Ricardo Salles, candidato ao Senado por São Paulo pelo partido Novo, voltou a falar sobre a polêmica frase "passar a boiada", dita por ele em uma reunião ministerial no dia 22 de abril de 2020. Em entrevista ao Metrópoles, realizada em São Paulo, ele explicou que a intenção era propor uma desburocratização em todos os ministérios. "O Brasil é o inferno do empreendedor", disse Salles, defendendo que o país precisa reduzir exigências de licenças, autorizações e regras que, segundo ele, dificultam quem quer investir.
Na época, Salles era ministro do Meio Ambiente no governo de Jair Bolsonaro e defendeu aproveitar o momento em que a imprensa estava concentrada na pandemia de Covid-19 para avançar com mudanças nas regras ambientais.

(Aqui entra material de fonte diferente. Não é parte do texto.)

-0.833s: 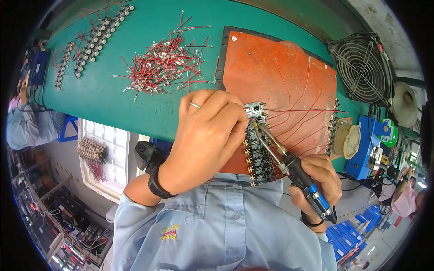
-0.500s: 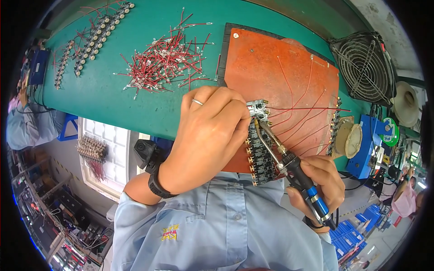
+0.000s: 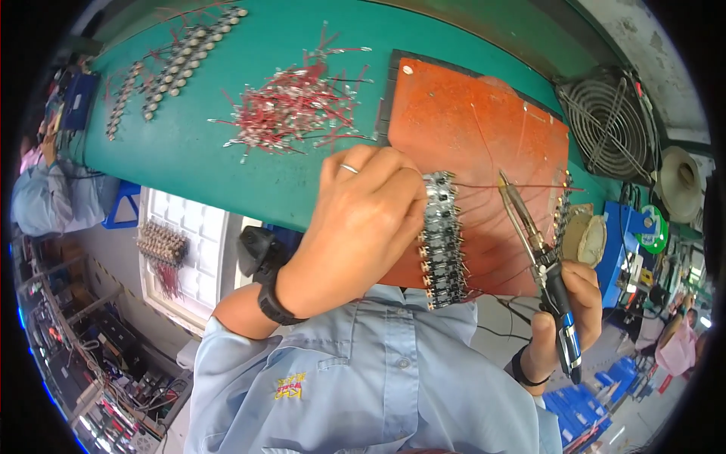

Durante sua gestão no ministério, o desmatamento na Amazônia cresceu bastante. Segundo o Instituto Nacional de Pesquisas Espaciais, o Inpe, o problema passou de 7,5 mil km² em 2018 para mais de 10 mil km² em 2019, chegando a 13 mil km² em 2021. Já na gestão de Marina Silva, atual adversária de Salles na disputa pelo Senado, os alertas de desmatamento somaram 2,8 km² entre agosto de 2025 e julho de 2026, uma queda de 36% em relação ao ciclo anterior — o menor resultado da série histórica iniciada em 2016.
Salles criticou Marina dizendo que ela não cuida do saneamento básico, que ele considera o principal problema ambiental do Brasil. O ex-ministro também é réu na Justiça por suposto esquema de facilitação ao contrabando de madeira ilegal extraída da Amazônia, acusações que ele nega categoricamente. "Não houve desmonte ambiental nenhum, era tudo mentira", afirmou. Sobre o futuro, Salles disse que, se não for eleito senador, seguirá atuando como advogado, mas confirmou a vontade de disputar a Prefeitura de São Paulo.